WHAT YOU SHOULD DO - All of the data below is to be written out again exactly.

-------- PROVIDED MATERIAL --------

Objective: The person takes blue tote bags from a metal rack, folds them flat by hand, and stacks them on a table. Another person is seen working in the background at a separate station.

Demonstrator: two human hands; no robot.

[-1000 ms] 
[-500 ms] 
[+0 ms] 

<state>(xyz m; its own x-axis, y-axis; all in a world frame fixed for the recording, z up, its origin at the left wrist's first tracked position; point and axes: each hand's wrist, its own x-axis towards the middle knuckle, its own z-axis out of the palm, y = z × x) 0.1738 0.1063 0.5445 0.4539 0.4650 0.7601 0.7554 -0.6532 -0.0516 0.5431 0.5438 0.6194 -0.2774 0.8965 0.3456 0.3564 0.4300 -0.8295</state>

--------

RESPONSE TO THIS TASK -
Objective: The person takes blue tote bags from a metal rack, folds them flat by hand, and stacks them on a table. Another person is seen working in the background at a separate station.

Demonstrator: two human hands; no robot.

[-1000 ms] 
[-500 ms] 
[+0 ms] 

<state>(xyz m; its own x-axis, y-axis; all in a world frame fixed for the recording, z up, its origin at the left wrist's first tracked position; point and axes: each hand's wrist, its own x-axis towards the middle knuckle, its own z-axis out of the palm, y = z × x) 0.1738 0.1063 0.5445 0.4539 0.4650 0.7601 0.7554 -0.6532 -0.0516 0.5431 0.5438 0.6194 -0.2774 0.8965 0.3456 0.3564 0.4300 -0.8295</state>

Nothing further is needed to complete the exercise.